(EXERCISE DESCRIPTION)
The response should be an exact repetition of all the entries.

(DATA FOR THIS EXERCISE)
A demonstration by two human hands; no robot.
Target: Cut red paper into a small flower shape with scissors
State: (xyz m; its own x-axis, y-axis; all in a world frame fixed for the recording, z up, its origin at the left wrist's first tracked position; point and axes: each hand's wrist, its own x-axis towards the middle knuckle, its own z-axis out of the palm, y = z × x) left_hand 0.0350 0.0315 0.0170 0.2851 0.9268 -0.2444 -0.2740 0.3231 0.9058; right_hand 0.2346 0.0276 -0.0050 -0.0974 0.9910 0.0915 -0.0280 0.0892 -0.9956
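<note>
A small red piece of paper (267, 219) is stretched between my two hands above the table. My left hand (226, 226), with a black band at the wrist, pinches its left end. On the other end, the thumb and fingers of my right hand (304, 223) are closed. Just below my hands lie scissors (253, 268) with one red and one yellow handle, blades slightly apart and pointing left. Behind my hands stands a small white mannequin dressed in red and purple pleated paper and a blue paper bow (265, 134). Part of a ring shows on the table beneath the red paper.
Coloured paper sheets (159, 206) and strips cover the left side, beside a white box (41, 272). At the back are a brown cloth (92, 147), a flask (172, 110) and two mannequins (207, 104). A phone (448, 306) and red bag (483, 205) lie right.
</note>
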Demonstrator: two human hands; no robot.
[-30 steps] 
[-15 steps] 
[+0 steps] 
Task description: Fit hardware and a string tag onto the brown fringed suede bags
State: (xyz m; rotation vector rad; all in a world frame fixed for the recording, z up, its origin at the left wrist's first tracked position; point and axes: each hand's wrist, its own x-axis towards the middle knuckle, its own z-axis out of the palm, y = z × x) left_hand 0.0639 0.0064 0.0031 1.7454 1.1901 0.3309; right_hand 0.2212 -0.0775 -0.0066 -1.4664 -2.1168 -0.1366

(EXERCISE SOLUTION)
A demonstration by two human hands; no robot.
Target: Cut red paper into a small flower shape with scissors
State: (xyz m; its own x-axis, y-axis; all in a world frame fixed for the recording, z up, its origin at the left wrist's first tracked position; point and axes: each hand's wrist, its own x-axis towards the middle knuckle, its own z-axis out of the palm, y = z × x) left_hand 0.0350 0.0315 0.0170 0.2851 0.9268 -0.2444 -0.2740 0.3231 0.9058; right_hand 0.2346 0.0276 -0.0050 -0.0974 0.9910 0.0915 -0.0280 0.0892 -0.9956
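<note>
A small red piece of paper (267, 219) is stretched between my two hands above the table. My left hand (226, 226), with a black band at the wrist, pinches its left end. On the other end, the thumb and fingers of my right hand (304, 223) are closed. Just below my hands lie scissors (253, 268) with one red and one yellow handle, blades slightly apart and pointing left. Behind my hands stands a small white mannequin dressed in red and purple pleated paper and a blue paper bow (265, 134). Part of a ring shows on the table beneath the red paper.
Coloured paper sheets (159, 206) and strips cover the left side, beside a white box (41, 272). At the back are a brown cloth (92, 147), a flask (172, 110) and two mannequins (207, 104). A phone (448, 306) and red bag (483, 205) lie right.
</note>
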Demonstrator: two human hands; no robot.
[-30 steps] 
[-15 steps] 
[+0 steps] 
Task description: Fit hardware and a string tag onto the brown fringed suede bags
State: (xyz m; rotation vector rad; all in a world frame fixed for the recording, z up, its origin at the left wrist's first tracked position; point and axes: each hand's wrist, its own x-axis towards the middle knuckle, its own z-axis out of the palm, y = z × x) left_hand 0.0639 0.0064 0.0031 1.7454 1.1901 0.3309; right_hand 0.2212 -0.0775 -0.0066 -1.4664 -2.1168 -0.1366

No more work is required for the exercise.